__Aim of the task__:
Please transcribe the listing below in full, exactly as written, leaving out its pictures.

__Source data__:
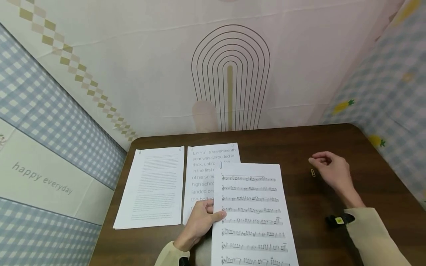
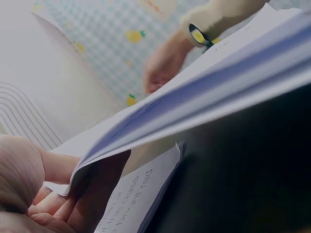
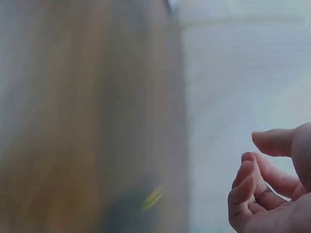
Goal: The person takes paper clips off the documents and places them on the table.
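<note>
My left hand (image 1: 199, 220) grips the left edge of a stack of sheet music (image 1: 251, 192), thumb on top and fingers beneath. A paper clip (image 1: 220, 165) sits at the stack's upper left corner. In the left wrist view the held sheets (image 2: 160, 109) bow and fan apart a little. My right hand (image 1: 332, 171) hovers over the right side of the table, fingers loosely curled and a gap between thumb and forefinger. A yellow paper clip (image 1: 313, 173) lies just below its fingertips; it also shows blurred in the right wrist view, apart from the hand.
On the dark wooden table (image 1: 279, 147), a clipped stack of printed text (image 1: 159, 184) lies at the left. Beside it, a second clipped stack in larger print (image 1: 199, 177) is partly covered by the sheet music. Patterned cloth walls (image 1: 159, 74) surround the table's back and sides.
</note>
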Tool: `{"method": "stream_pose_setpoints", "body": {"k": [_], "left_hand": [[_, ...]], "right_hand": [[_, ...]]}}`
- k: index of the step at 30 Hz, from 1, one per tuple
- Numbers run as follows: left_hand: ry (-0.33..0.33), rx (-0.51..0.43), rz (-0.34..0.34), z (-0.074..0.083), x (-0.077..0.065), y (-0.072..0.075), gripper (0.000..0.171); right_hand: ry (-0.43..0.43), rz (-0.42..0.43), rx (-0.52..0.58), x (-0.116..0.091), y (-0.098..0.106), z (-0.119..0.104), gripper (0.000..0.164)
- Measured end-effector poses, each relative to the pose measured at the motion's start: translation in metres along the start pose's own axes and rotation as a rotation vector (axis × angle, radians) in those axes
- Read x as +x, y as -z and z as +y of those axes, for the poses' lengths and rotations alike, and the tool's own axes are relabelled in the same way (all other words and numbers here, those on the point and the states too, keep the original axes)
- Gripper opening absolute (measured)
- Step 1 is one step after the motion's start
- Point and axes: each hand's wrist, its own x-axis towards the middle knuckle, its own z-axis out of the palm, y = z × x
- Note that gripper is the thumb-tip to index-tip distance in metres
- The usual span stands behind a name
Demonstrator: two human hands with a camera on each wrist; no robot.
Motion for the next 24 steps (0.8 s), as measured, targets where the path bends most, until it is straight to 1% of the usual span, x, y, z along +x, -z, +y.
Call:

__Exercise solution__:
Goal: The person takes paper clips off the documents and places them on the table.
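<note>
My left hand (image 1: 199, 220) grips the left edge of a stack of sheet music (image 1: 251, 192), thumb on top and fingers beneath. A paper clip (image 1: 220, 165) sits at the stack's upper left corner. In the left wrist view the held sheets (image 2: 160, 109) bow and fan apart a little. My right hand (image 1: 332, 171) hovers over the right side of the table, fingers loosely curled and a gap between thumb and forefinger. A yellow paper clip (image 1: 313, 173) lies just below its fingertips; it also shows blurred in the right wrist view, apart from the hand.
On the dark wooden table (image 1: 279, 147), a clipped stack of printed text (image 1: 159, 184) lies at the left. Beside it, a second clipped stack in larger print (image 1: 199, 177) is partly covered by the sheet music. Patterned cloth walls (image 1: 159, 74) surround the table's back and sides.
</note>
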Tool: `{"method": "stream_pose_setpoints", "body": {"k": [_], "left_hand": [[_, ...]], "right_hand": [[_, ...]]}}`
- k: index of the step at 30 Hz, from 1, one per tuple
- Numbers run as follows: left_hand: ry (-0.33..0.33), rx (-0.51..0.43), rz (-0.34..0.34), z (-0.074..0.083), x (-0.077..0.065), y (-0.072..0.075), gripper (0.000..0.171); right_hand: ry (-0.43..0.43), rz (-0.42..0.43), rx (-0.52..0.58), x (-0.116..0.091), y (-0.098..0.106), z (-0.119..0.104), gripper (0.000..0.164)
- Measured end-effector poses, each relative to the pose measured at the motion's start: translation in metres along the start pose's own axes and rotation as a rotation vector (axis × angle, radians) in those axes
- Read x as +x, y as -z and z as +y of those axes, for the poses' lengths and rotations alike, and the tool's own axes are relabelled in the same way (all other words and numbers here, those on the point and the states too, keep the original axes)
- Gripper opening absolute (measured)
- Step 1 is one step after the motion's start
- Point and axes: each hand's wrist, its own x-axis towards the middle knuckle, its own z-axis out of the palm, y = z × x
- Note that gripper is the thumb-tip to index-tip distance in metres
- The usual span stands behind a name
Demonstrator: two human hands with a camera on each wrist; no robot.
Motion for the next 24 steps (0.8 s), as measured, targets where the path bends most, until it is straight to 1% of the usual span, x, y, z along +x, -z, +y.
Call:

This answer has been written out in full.